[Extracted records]
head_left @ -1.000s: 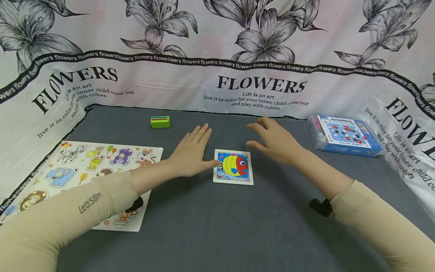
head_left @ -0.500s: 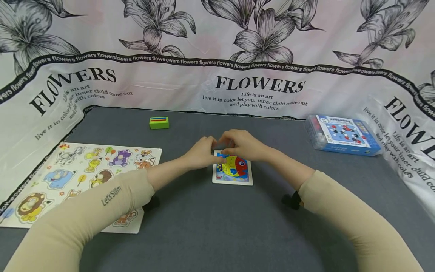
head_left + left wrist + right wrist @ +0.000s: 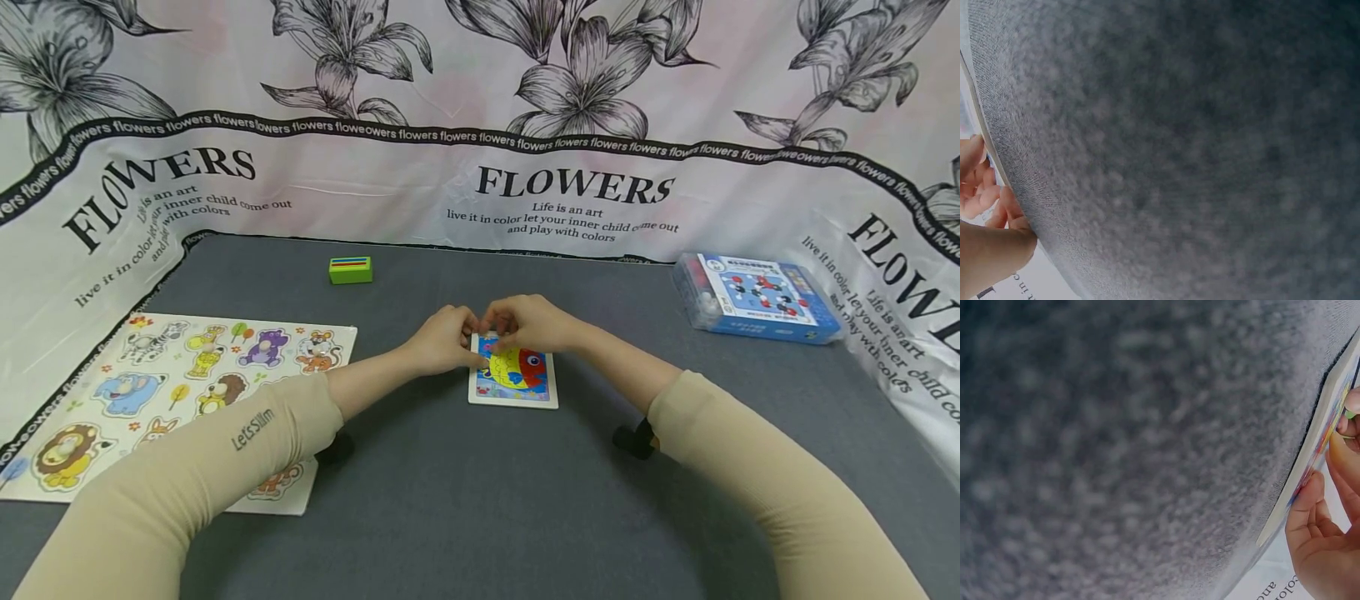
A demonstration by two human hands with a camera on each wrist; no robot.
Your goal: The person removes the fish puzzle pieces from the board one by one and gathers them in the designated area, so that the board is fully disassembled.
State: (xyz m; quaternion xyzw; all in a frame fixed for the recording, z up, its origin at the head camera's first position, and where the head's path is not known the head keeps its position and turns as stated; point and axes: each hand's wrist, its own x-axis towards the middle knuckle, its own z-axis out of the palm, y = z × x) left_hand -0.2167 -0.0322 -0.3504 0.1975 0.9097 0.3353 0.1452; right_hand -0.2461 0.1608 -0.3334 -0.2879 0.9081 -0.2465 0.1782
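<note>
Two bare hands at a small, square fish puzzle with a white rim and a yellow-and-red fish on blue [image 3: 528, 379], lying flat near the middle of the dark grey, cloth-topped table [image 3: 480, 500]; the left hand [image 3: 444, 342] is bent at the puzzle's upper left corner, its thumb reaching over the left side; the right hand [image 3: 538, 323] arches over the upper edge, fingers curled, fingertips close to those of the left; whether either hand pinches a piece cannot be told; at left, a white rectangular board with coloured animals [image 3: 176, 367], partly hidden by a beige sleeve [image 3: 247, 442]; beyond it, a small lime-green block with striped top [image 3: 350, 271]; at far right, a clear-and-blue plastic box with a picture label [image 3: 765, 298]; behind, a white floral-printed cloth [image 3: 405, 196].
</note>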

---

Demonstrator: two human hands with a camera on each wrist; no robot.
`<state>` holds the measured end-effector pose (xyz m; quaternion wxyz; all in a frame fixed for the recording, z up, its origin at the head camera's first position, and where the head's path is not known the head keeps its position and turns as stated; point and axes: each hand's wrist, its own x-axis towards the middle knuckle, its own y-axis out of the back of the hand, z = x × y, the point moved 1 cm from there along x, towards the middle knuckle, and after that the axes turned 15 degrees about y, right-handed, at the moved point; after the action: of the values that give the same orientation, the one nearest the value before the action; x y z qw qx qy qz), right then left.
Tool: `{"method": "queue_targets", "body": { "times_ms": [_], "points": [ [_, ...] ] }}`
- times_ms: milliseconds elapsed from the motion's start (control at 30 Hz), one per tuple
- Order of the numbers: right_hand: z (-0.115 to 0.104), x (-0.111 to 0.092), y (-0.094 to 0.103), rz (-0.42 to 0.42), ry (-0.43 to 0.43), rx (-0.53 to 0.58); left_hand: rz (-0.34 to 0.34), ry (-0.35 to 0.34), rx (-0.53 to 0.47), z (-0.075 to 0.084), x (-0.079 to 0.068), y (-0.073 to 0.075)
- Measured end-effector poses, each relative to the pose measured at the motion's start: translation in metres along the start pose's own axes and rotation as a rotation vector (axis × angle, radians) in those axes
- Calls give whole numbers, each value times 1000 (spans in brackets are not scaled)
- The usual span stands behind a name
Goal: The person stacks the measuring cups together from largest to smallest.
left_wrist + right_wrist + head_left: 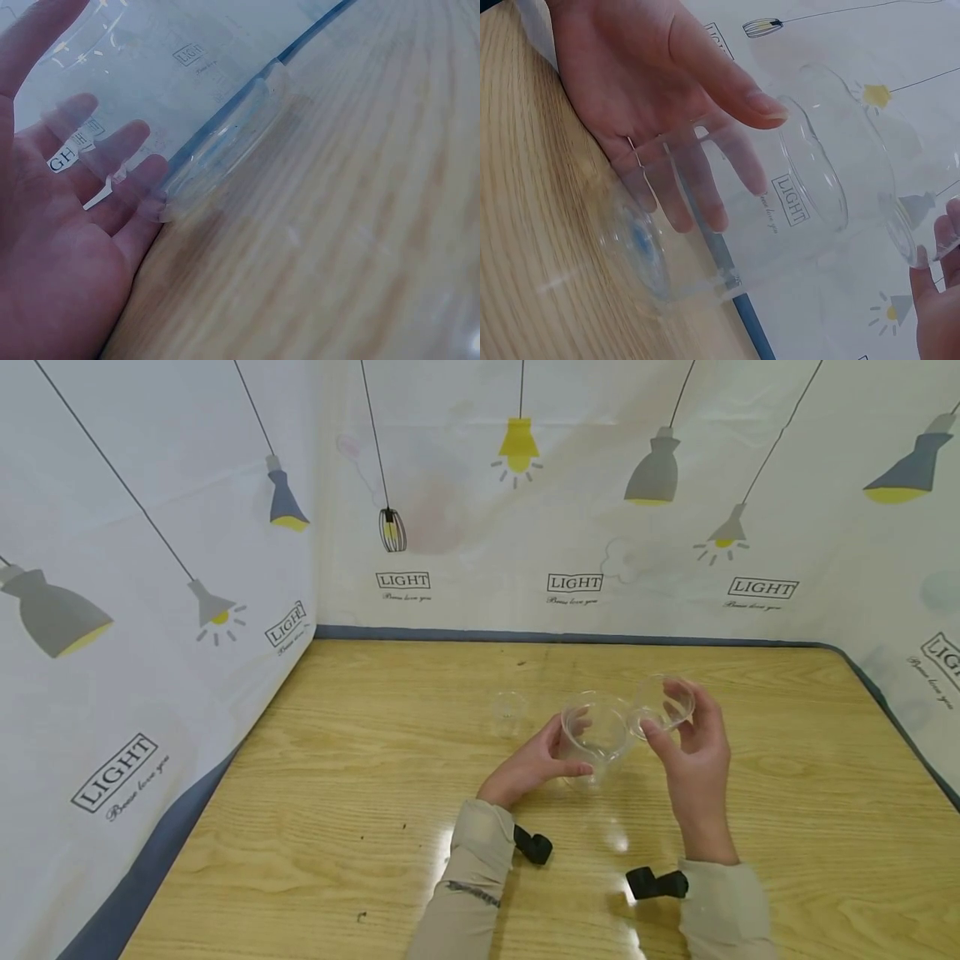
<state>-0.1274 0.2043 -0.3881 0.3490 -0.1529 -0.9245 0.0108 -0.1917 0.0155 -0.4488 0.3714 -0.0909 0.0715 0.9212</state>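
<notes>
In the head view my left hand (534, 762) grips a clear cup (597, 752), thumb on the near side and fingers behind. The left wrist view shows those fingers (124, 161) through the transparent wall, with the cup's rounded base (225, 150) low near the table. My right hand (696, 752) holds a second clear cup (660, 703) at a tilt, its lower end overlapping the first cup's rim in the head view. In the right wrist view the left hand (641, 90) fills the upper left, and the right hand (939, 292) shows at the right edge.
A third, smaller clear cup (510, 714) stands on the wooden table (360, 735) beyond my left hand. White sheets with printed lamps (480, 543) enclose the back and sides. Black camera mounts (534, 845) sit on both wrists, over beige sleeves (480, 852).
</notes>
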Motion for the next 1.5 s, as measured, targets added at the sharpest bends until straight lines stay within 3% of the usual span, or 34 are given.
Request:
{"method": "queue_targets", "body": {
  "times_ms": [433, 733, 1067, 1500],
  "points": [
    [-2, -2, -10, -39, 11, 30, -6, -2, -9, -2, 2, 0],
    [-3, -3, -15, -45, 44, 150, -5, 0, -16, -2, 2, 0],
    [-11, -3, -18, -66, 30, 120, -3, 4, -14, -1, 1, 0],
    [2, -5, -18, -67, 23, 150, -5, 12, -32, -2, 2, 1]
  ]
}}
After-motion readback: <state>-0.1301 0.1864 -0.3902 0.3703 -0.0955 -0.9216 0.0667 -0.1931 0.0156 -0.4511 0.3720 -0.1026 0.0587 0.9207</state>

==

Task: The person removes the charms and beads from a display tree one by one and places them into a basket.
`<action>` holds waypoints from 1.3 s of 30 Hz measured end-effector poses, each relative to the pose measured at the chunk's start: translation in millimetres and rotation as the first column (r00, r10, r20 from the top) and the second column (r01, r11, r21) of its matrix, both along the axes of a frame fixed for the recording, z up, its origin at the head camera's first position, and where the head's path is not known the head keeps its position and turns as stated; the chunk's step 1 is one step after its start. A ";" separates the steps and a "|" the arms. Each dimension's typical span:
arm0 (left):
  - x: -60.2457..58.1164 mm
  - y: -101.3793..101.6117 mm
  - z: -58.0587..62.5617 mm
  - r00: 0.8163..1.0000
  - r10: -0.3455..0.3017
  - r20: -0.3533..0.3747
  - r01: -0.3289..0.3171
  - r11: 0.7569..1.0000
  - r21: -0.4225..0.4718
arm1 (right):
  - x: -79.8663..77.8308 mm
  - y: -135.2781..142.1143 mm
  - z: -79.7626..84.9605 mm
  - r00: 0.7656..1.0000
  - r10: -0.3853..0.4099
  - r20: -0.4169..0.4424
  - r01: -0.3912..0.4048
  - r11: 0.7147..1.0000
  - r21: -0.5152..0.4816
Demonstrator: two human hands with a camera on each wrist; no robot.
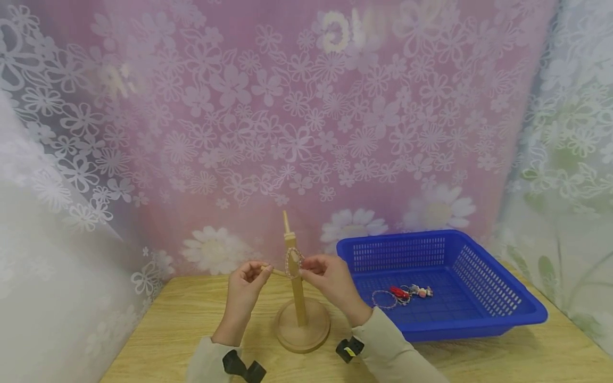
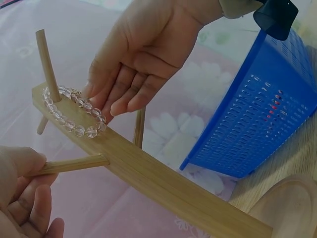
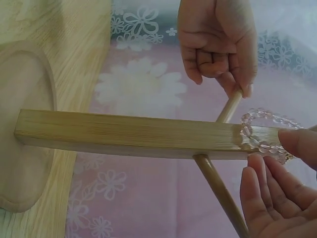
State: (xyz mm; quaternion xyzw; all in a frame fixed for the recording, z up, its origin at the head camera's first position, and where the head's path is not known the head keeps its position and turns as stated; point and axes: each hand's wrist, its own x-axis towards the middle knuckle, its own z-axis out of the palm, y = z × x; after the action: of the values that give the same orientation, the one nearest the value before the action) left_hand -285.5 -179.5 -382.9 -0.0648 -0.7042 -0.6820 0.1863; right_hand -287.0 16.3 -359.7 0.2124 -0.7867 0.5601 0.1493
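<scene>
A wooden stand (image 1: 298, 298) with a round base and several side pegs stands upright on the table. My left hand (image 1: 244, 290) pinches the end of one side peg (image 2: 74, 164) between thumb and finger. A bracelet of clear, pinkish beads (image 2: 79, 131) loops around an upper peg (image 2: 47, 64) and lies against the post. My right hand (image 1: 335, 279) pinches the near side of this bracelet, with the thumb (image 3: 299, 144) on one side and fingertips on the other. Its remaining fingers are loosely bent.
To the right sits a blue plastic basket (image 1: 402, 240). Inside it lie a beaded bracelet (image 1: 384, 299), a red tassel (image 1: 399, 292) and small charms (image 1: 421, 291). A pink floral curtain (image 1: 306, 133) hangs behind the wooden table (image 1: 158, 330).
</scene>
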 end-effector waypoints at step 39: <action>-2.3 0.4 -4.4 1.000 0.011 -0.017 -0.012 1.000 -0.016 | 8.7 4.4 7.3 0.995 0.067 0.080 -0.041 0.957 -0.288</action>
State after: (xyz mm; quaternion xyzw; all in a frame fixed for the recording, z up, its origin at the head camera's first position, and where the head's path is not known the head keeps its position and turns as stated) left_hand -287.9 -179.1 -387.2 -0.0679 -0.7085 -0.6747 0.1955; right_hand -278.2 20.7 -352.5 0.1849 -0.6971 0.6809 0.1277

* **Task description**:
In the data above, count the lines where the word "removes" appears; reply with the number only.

* **Answer to this problem**:
2